A few weeks ago, I did a root-cause analysis of the defects we fixed in a recent release of our software. The last few posts have been to share what I learned, but that is only for our code base.

Yours will have different types of defects. Maybe you’ve already put practices in place to avoid the causes of our defects, and vice versa. It’s important that you do your own root-cause analysis.

With that caveat, I’d like to share a checklist I’ve devised for our developers, which I plan to put in place for our next release. (I’ll share what difference it made on this blog. Stay tuned!)

This is only an excerpt. The real checklist is about 100 items long, but I hope this gives you the flavor of it.

1) Should some users’ access to the new feature be restricted?
If yes:
a) What authorization permissions did you use?
b) Have you tested the app’s behavior for non-privileged users?

2) Have you implemented any new caching of server data on the client?
If yes:
a) Have you guarded against PUTs being processed slower than GETs?
b) Have you ensured that there is only one source for the cached data, including where it may be in the form of child records of other data?

3) Does the new feature use any cached data, including caches that might have been in the code before you programmed this feature?
If yes:
a) Have you tested the app’s behavior when you add something to the cache and then attempt to access it elsewhere in the app?

4) Have you added any controls to the user interface?
If yes:
a) Are the new control(s) pleasingly aligned with others on the page?
b) Is there a pleasing amount of space around the control(s)?
c) Have you checked the appearance when the browser window is at a variety of sizes?
d) Have you checked the color appearance in all themes?
e) Have you done all of this in Chrome?
f) In Internet Explorer, too?

5) Have you added any controls that the user can key into?
If yes:
a) Have you validated the user input as to content and, if applicable, as to length?
b) Have you tested the application’s behavior when the user enters properly formed but invalid data?
c) Have you tested the application’s behavior when the input includes any of these characters? \/:<>
d) Have you tested the application’s behavior when the user leaves the input empty?
e) Have you tested the downstream effects when the data item is at its maximum length?

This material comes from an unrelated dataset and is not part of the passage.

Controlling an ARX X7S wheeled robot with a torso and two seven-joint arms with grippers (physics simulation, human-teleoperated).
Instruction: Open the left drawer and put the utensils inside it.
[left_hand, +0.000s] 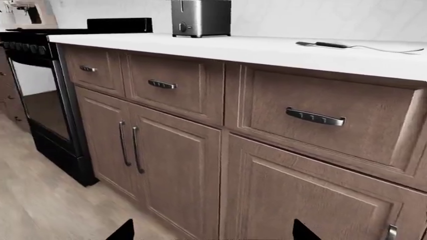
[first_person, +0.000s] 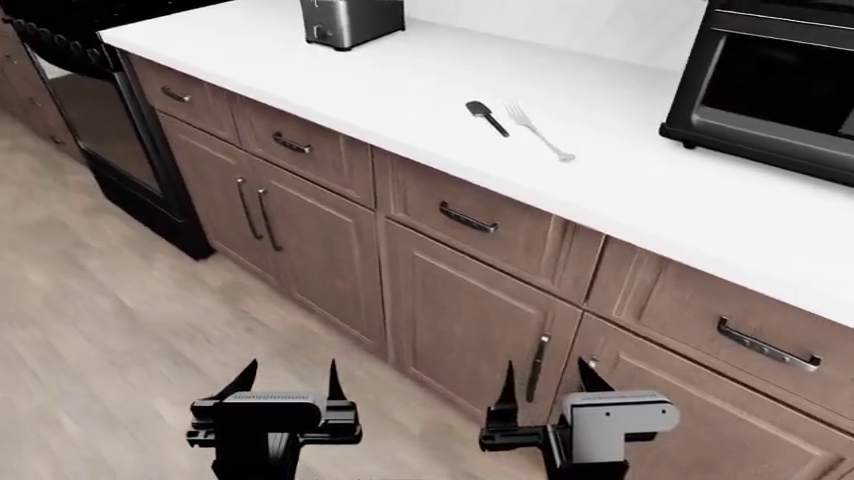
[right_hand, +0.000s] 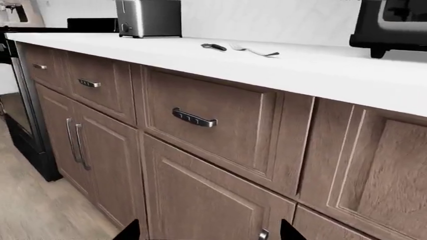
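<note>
The left drawer (first_person: 454, 190) is the wide brown front with a dark bar handle (first_person: 467, 218), and it is closed. It also shows in both wrist views (left_hand: 280, 100) (right_hand: 220, 100). On the white counter above it lie the utensils, a black spatula (first_person: 486, 117) (left_hand: 325, 45) (right_hand: 213, 46) and a silver fork (first_person: 539, 131) (left_hand: 387, 49) (right_hand: 253, 51) side by side. My left gripper (first_person: 284, 375) (left_hand: 212, 232) hangs open and empty, low over the floor. My right gripper (first_person: 547, 378) (right_hand: 210, 231) is open and empty, close to the lower cabinet door.
A silver toaster (first_person: 350, 20) stands at the counter's far left and a black microwave (first_person: 774, 90) at the right. A black stove (first_person: 80, 110) adjoins the cabinets on the left. Narrower drawers (first_person: 294, 145) and tall doors (first_person: 254, 215) flank the wide drawer. Wood floor (first_person: 120, 330) lies before me.
</note>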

6) Have you added any dropdown lists or combo boxes?
If yes:
a) Have you initialized the control with a sensible sort order?
b) If the control is loaded with data from the server, have you put a spinner in the control but allowed the rest of the page to function?
c) Have you tested the performance with a very large number of rows in both Internet Explorer and Chrome?

7) Have you added any CSS classes?
If yes:
a) Is it true that there was no way to express what you wanted without adding an additional class?
b) Are your new classes semantic (not, for example, margin-left-10)?
c) Have you used LESS to minimize duplication of the CSS?

8) Does your code use Promises?
If yes:
a) Have you ensured that all callers wait for the Promise to resolve?
b) Have you unit-tested the “reject” path?

9) Have you created any new modules?
If yes:
a) Have you truly used Test-Driven Development, writing unit tests first?
b) What percent of your code is covered by unit tests, as reported by our tools?
c) Did you double-check your code to ensure that you followed the Single Responsibility Principle?

10) Did you double-check your code for missing abstractions?

11) Did you double-check your code to verify that you have not introduced any new responsibilities to existing functions or classes?